I found this in my draft folder. It’s totally outdated so I’m publishing it unedited, with the original date, and with a few notes written 4 years later (see at the end). I hadn’t written an introduction, so it starts right away now, as a 3-point list.

1) Massive government crackdown
This one doesn’t seem very likely, since:
– legal use is rising
– illegal uses aren’t that much of an issue, since Bitcoin is actually quite traceable (I’m sure eventually they’ll catch some doing illegal business precisely thanks to blockchain analysis) (Footnote 1)
– blocking it would require quite a censorship of internet (it can technically be done, but politically that would be tough, at least in most countries – e.g. not in China)

2) Failure to deal with the outstanding technical challenges
The blockchain is growing. Faster and faster as transactions get more numerous. However, in the current design, it must be stored in full on every machine taking part in the network. At the moment it only takes up 17GB, but it may become problematic as it keeps increasing… The developers don’t seem too worried as hard drive capacity keeps increasing (Footnote 2), yet I wouldn’t be so sure storage capacity will keep increasing faster than the amount of worldwide transactions requires. (Footnote 3)

3) Dilution of the geek user base into X copycats, messing with general public adoption
Let’s face it: Bitcoin used to be a ponzi. I don’t think it was a voluntary ponzi, this aspect was just a necessary evil to get the currency started: I don’t see how it could have been possible to attract enough computing power and developers at the beginning without the incentive of greater rewards. The currency is very vulnerable when the computing power is low, so that made sense to have large rewards for mining in such a high risk context (and then as computation power grew, so did the risk and the reward). That’s also what encouraged research to create much more powerful mining devices (first FGPA then ASIC-based ones), leading to further increased security.
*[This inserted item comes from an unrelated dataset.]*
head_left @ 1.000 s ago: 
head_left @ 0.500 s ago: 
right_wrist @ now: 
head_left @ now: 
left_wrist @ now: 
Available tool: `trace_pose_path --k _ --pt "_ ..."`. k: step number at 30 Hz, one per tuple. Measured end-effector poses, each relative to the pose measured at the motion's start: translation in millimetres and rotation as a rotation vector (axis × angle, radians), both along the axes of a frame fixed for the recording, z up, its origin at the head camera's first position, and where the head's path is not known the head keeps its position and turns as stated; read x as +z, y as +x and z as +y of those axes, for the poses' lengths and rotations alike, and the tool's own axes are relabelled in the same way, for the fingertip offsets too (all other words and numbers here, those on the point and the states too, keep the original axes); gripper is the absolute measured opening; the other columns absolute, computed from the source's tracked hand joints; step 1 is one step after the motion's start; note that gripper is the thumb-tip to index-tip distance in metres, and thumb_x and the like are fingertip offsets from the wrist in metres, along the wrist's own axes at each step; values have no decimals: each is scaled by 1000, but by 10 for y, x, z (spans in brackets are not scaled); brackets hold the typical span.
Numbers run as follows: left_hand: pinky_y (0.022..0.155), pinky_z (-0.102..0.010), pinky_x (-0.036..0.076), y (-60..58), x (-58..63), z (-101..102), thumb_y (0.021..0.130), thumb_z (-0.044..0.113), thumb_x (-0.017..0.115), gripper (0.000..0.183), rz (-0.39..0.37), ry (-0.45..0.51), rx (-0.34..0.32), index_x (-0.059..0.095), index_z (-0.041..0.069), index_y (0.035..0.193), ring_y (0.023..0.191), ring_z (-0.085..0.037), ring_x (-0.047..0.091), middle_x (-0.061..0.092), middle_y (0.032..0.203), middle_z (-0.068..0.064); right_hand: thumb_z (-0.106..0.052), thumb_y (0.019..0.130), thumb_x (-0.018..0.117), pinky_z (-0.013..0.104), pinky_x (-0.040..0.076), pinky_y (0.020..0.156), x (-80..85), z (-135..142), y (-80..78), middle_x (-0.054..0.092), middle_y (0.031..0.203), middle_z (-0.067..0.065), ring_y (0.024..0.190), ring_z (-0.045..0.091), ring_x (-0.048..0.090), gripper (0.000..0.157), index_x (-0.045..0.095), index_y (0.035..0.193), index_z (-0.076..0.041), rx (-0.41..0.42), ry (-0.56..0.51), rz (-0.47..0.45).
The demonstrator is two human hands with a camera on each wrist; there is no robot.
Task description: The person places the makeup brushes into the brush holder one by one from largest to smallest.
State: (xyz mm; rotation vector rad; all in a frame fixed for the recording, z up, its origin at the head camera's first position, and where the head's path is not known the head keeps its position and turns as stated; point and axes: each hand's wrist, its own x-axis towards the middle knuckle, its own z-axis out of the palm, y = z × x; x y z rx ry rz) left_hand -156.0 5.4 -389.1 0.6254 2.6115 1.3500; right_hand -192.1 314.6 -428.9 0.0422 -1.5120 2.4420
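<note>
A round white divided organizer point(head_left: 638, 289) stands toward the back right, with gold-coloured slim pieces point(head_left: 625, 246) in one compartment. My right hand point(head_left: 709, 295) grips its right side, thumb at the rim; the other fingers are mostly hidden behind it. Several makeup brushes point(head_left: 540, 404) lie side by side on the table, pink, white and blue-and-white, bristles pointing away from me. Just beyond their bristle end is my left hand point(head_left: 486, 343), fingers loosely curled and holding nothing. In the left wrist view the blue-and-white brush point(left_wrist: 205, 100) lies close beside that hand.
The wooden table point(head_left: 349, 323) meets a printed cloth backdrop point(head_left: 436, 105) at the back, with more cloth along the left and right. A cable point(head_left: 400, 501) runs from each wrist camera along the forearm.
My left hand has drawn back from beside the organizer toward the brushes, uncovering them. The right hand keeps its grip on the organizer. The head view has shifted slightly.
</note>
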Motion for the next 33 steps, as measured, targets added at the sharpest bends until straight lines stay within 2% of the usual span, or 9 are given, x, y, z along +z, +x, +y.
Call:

Now that more than half of the total bitcoins have been distributed, that the new ones are shared among a large amount of miners, and that the value reached levels which seem about right for the long term, Bitcoin isn’t a ponzi anymore. But some people who arrived late in the game want to benefit from the ponzi effect, and in that objective they create “altcoins”, which are basically copies of Bitcoin (it’s open source and free software) with a few twists. Those copycats work similarly to Bitcoin (apart from some technical details, the most notable one being that sometimes SHA-256 is replaced with scrypt), and generally require very minimal investment from their “creators”. The creators mine a lot at launch when mining is easy, and then hope their altcoin will raise in value if enough people gain interest. A real, deliberate ponzi. And those tend to literally proliferate: there are a couple hundreds of altcoins as I write these lines! (Footnote 4)

I believe that if those derivatives gain too much attention and adoption, this will make it a lot harder to get the general public interested in cryptocurrencies: (Footnote 5)
1) They’ll be seen, most often rightfully, as ponzis. That is, all of them, even Bitcoin.
2) It will just be confusing:
– The public is already poorly able to use several different payment system (cf PayPal’s competitors’ market shares), imagine how it will be with different payment system using different currencies with high conversion rate variability (Footnote 6)
– We’re used to using one currency (for me it’s the euro), adding another one is already confusing, even more when it’s not an official currency: imagine adding several…

Update (2018-07-28)

Funny thing, I actually never published this post, written on March 2, 2014, until today as I’m cleaning up my (totally overdue) draft backlog. I kept it unedited (apart from a few spelling corrections) but felt like adding a few footnotes:

1) The Bitcoin network was already monitored by law enforcement agencies since at least 2013 (as far as I remember from an article I read a few months ago, or maybe it was 2011… anyway, it was early), and it was indeed helpful in catching users that paid for illegal stuff

2) Even though this is finally seen as a real issue by a fair share of developers and technical users, proper solutions to this (very) hard problem are still lacking

3) Nowadays, all blocks are full, fee-less transactions have no chance to complete, and you surely heard of the forks that increased block size

4) I don’t know a site that lists them all anymore (not sure it even exists are there are so many tiny/unknown altcoins), but I read there are way more than 1000 altcoins now. Ponzis, ponzis everywhere :/

5) Boy was I wrong there! Looks like the general public is actually more interested in altcoins. My guess is, it’s precisely because they are ponzis and people still want to be “early adopters”…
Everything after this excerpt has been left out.